[Task to carry out]
From the records below, copy out exactly the lines from the one containing "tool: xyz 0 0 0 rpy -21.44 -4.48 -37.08" to the one containing "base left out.", both included. Add nothing else.

(Dataset excerpts)
^^^^^^^^^^^^^^^^

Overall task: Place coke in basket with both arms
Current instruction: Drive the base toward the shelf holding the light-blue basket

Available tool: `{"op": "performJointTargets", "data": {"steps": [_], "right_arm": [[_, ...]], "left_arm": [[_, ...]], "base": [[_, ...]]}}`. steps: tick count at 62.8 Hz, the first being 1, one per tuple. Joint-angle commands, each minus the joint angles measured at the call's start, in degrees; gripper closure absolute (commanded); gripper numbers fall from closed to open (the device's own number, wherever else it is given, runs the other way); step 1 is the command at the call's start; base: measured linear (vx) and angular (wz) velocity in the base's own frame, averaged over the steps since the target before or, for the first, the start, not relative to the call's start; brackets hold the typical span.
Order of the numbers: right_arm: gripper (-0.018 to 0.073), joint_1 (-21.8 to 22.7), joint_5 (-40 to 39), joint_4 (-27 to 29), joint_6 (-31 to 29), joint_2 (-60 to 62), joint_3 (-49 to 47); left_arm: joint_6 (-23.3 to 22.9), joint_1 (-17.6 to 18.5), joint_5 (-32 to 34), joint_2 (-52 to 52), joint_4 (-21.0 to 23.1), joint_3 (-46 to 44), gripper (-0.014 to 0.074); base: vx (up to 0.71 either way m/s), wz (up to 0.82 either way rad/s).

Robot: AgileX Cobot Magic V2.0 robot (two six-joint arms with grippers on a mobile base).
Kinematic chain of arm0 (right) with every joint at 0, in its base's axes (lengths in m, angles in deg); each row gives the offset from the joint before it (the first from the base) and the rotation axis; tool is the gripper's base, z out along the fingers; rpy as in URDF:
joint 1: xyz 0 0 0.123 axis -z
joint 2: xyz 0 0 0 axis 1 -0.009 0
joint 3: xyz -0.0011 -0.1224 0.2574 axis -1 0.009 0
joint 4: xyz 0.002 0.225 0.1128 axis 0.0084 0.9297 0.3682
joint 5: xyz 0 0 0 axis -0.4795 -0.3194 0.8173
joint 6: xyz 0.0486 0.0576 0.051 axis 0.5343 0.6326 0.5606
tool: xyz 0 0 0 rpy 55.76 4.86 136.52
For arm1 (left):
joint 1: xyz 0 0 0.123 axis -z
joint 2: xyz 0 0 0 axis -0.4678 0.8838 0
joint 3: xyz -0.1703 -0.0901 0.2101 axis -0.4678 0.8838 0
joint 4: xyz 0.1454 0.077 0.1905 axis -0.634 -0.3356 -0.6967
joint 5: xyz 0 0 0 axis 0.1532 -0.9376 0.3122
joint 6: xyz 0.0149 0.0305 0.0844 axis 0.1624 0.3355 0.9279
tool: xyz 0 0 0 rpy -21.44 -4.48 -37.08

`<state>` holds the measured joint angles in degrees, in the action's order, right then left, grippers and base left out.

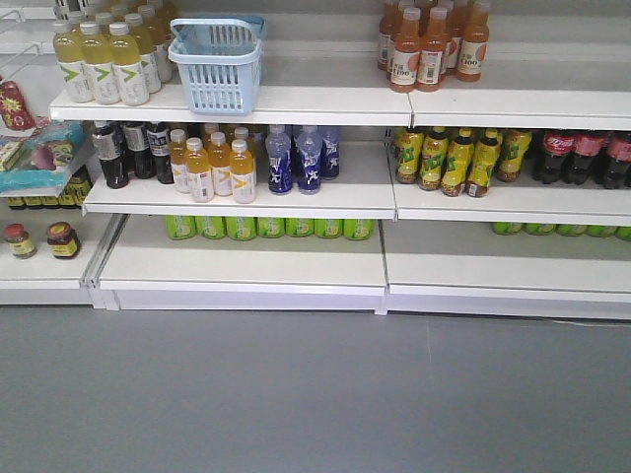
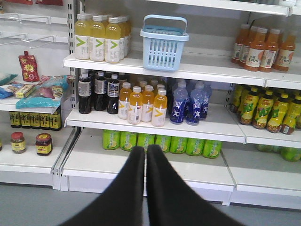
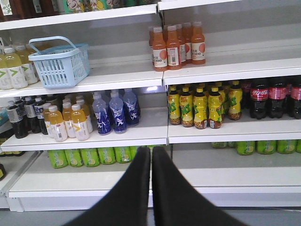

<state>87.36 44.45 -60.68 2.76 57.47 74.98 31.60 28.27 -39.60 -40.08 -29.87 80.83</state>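
Basket (image 1: 215, 65) mouth open, handle up across it. Pale yellow bottles (image 1: 99, 64) just beside its left wall. Top shelf (image 1: 325, 94) bare to its right, up to orange bottles (image 1: 431, 44). Coke (image 3: 259, 98) row: yellow-green bottles (image 3: 202, 107) touching on left, shelf board close overhead, front open.

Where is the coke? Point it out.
In the right wrist view, the coke stands on the middle shelf at the far right, directly right of the yellow-labelled bottles.
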Motion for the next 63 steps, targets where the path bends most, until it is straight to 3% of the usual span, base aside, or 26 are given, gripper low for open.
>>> {"op": "performJointTargets", "data": {"steps": [1, 63], "right_arm": [[0.0564, -0.07, -4.08, -0.22, -0.51, 0.88, 0.87], [0.0564, -0.07, -4.08, -0.22, -0.51, 0.88, 0.87]], "left_arm": [[-0.19, -0.03, 4.00, -1.18, 0.37, 0.72, 0.0603], [-0.19, -0.03, 4.00, -1.18, 0.37, 0.72, 0.0603]], "base": [[0.14, -0.03], [0.16, 0.02]]}}
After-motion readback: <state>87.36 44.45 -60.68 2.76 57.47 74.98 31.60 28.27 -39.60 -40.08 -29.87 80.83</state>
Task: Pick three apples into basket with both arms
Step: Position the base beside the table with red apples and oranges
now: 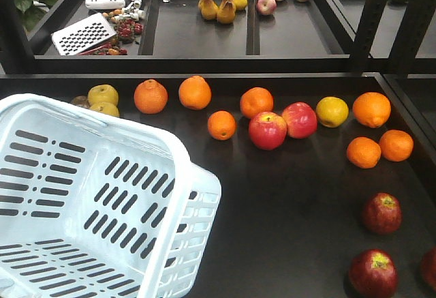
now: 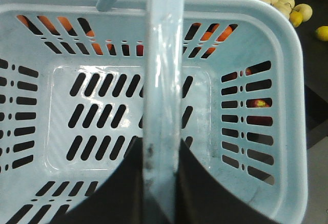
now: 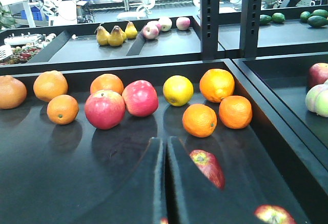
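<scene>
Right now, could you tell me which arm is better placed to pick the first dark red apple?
Right. The right tool hangs just by the dark apples, shut and empty, so it only needs to open. The left tool is clamped on the handle of the basket, so it is busy.

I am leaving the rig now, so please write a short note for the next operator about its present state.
Left gripper: shut on the handle of the pale blue slotted plastic basket, tilted, at the left.
Right gripper: shut, holding nothing.
Three dark red round apples: on the black shelf, front right; the third is cut by the picture's edge.
Done: nothing; the basket is empty.
Left: all three apples.
</scene>
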Robot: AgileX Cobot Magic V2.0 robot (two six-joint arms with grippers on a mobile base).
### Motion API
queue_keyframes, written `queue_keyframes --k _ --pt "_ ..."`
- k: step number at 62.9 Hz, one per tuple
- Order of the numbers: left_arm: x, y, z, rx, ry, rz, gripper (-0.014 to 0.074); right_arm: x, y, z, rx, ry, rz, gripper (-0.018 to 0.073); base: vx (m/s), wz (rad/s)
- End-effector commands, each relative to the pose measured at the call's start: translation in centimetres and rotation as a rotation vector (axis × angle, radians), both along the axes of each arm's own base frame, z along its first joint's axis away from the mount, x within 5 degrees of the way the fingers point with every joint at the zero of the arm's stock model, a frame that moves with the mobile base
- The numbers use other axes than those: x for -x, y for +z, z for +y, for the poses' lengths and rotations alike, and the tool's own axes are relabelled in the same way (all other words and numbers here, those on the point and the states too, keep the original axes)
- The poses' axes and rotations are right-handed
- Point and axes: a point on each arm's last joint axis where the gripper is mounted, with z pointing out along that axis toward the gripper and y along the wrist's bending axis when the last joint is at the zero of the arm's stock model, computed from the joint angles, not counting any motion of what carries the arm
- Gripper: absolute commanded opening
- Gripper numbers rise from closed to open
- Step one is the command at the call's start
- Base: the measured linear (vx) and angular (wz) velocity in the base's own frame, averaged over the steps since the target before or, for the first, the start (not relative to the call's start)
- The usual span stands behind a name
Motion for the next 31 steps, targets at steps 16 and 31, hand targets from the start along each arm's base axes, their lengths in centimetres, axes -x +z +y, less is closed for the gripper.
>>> queue_keyframes --k 16,31 --pt "-0.22 1.64 -0.14 0.081 0.006 -0.1 -0.0006 -0.05 0.31 0.08 0.012 0.011 -0.069 -0.0008 0.05 -0.01" --pt "-0.22 1.64 -0.14 0.081 0.006 -0.1 -0.0006 -0.05 0.31 0.08 0.012 0.011 -0.069 -0.0008 0.01 -0.01"
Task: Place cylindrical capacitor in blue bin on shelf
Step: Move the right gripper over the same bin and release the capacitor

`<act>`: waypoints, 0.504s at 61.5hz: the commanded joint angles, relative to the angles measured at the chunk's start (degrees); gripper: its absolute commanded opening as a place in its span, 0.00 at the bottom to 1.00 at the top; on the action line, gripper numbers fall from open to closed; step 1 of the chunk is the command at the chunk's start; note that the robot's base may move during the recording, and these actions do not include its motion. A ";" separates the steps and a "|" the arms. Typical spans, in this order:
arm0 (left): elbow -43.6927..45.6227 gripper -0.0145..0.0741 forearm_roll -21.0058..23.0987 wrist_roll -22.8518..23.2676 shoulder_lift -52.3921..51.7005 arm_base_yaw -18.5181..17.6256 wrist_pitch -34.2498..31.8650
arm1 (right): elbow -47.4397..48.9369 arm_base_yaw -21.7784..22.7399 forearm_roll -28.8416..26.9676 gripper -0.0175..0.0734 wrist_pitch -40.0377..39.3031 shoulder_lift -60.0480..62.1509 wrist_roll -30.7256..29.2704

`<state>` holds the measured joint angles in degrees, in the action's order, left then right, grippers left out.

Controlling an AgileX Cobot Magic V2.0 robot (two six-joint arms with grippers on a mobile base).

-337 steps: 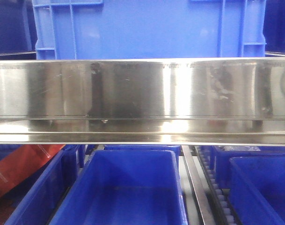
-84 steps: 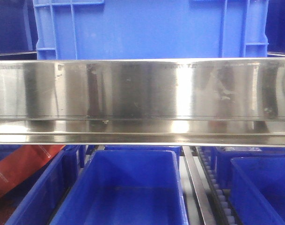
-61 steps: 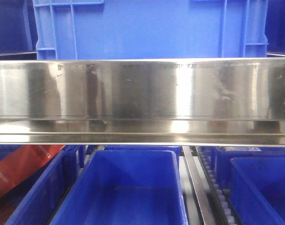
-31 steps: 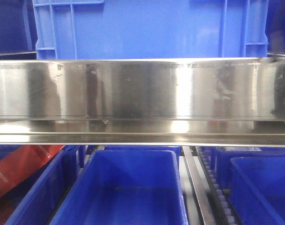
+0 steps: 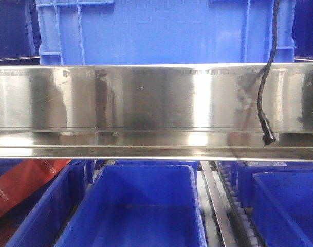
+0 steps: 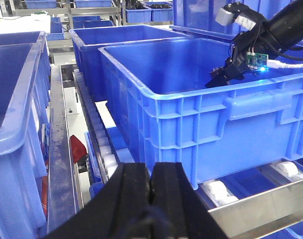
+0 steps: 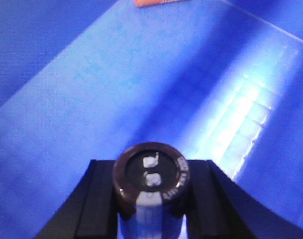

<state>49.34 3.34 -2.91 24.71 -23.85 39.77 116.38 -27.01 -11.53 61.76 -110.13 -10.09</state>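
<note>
Inside blue bin (image 7: 91, 74), right gripper (image 7: 150, 209) gripping dark, grey-striped cylindrical capacitor (image 7: 151, 186), seemingly upright

A black cable (image 5: 264, 77) dangles at two o'clock in the front view — its plug at the tip — while a red pouch (image 5: 22, 182) slants at eight o'clock.
</note>
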 commanded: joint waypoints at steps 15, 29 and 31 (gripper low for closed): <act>-0.16 0.04 0.86 0.46 -0.35 0.25 -1.09 | 0.77 -0.02 -0.26 0.82 0.36 0.72 -0.11; -0.16 0.04 1.44 0.46 -0.35 0.25 -1.09 | 0.77 -0.02 -0.26 0.60 0.16 4.45 0.15; -0.16 0.04 1.44 0.46 -0.35 0.25 -1.09 | 0.77 -0.02 -0.26 0.55 0.13 5.37 0.15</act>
<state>49.34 4.09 -2.91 24.71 -23.85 39.77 116.50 -27.01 -11.64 62.15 -108.37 -9.97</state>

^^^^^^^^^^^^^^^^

[Written answer]
tool: xyz 0 0 0 rpy -21.44 -4.48 -37.08

`<state>` holds the measured joint angles in degrees, in the action's order, right then left, grippers and base left out.

No additional work remains on the exercise.